When an album starts off with a track called “Hymn to the Eternal Void,” you know it’s probably not going to be the cheeriest of releases. The artist’s challenge, then, is to present a work that’s at once uncompromising and engaging; this kind of album must not sacrifice any of its existential melancholia in the name of accessibility yet also should retain the listener’s attention and even be, yes, enjoyable.
German microsound artist Nils Quak achieves this delicate balance on his latest album, Aether. This is the sound of machines whispering dark secrets, of dirty synths brought down from the abandoned attic and dusted off with all the careful consideration of an archaeologist discovering a fossil. Third track “Machen Weiter” (German for make further or continue) is all humming feedback and false starts; we’re descending deeper into the blackness. The title of “Indigo Sun” might seem to indicate some sort of reprieve from the bleakness, but any half-stabs at melody are overpowered by an ever-present mechanical drone that manages to go from sinister to strangely soothing in just four minutes’ time. And “Sinterbecken” (German for “rocky sintered basin,” duh) opens with noirish strings that quickly get swallowed by an impenetrable yet almost iridescent layer of noise.

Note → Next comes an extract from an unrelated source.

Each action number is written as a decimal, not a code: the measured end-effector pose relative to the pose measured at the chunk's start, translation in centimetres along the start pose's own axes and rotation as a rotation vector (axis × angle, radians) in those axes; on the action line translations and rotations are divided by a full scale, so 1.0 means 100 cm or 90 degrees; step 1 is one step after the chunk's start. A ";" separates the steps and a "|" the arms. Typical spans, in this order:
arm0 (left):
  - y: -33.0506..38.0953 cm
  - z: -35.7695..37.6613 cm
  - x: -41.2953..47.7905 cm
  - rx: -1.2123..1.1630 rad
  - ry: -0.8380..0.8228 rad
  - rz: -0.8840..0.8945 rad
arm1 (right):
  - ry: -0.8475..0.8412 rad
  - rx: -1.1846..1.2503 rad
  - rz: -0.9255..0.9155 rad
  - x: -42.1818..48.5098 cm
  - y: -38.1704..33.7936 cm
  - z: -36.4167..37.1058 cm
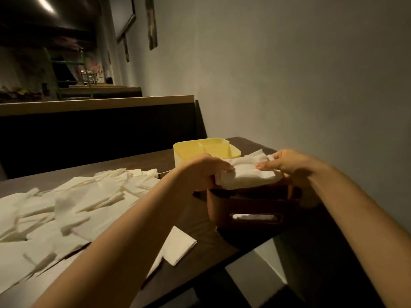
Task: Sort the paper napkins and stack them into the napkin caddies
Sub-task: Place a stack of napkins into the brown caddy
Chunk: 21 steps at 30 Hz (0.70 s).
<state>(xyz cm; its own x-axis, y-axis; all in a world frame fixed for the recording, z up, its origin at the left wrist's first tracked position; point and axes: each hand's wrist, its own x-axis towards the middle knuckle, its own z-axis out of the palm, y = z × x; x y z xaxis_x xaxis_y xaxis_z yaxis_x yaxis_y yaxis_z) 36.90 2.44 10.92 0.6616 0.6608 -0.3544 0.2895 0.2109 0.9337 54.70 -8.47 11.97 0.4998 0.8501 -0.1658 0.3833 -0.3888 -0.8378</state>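
Head view: your left grip [200, 172] and right grip [291, 165] are pinching opposite ends of a napkin stack [246, 176], holding it flat at the brown caddy [251, 210] mouth, long axis running left-right. Yellow caddy [206, 150] is standing just behind; loose napkins [66, 210] are lying on the worktop [138, 162].

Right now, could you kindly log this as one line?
left hand, right hand: hold napkin stack over brown caddy | yellow caddy: behind it

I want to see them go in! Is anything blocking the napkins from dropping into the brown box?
Nothing visible does. The left hand and right hand hold the napkin stack right over the brown caddy, and the yellow caddy stands behind it.
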 end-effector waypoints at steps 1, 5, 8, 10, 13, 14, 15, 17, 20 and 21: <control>-0.001 0.007 0.006 0.017 -0.017 -0.015 | -0.001 -0.040 0.021 0.003 0.005 -0.004; -0.001 0.028 0.024 0.188 0.043 -0.090 | -0.058 -0.148 0.077 0.009 0.012 -0.005; 0.001 0.040 0.021 0.284 0.089 -0.132 | -0.081 -0.252 0.078 0.009 0.009 0.006; 0.001 0.046 0.021 0.364 0.107 -0.130 | -0.093 -0.314 0.079 0.008 0.008 0.011; 0.001 0.057 0.017 0.446 0.092 -0.150 | -0.113 -0.377 0.079 0.005 0.008 0.015; 0.001 0.060 0.015 0.470 0.076 -0.161 | -0.110 -0.395 0.075 0.004 0.008 0.017; 0.001 0.063 0.014 0.494 0.068 -0.167 | -0.104 -0.415 0.069 0.004 0.008 0.018; 0.001 0.066 0.014 0.529 0.069 -0.155 | -0.093 -0.452 0.055 0.004 0.010 0.021; -0.003 0.070 0.017 0.564 0.082 -0.141 | -0.072 -0.485 0.046 0.008 0.014 0.025; -0.005 0.071 0.020 0.591 0.093 -0.120 | -0.060 -0.507 0.047 0.010 0.015 0.028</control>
<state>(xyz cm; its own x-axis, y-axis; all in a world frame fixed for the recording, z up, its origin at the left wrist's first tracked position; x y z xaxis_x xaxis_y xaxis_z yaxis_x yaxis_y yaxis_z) 42.95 -1.44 9.40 0.4732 0.7708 -0.4266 0.8569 -0.2904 0.4259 53.57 -7.19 9.11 0.4919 0.8249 -0.2787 0.8083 -0.5516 -0.2058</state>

To say that the musical shifts on Aether are subtle would be an overstatement, but they’re nonetheless present. It’s like getting acclimated to a darkened room; at first everything seems pitch black, but over time your eyes adjust and you start to make out the shadowy, once-familiar furnishings of your environment. Aether rarely gets abrasive or even noisy, really, choosing instead to patiently weave its drones into a tapestry of dimly lit corridors and subterranean rumblings. That said, there’s more going on here than first meets the ear, and the intrepid spelunker will find many faded gemstones hiding amidst the modular synthesizers and spiraling digital detritus that comprise much of this album. Godspeed.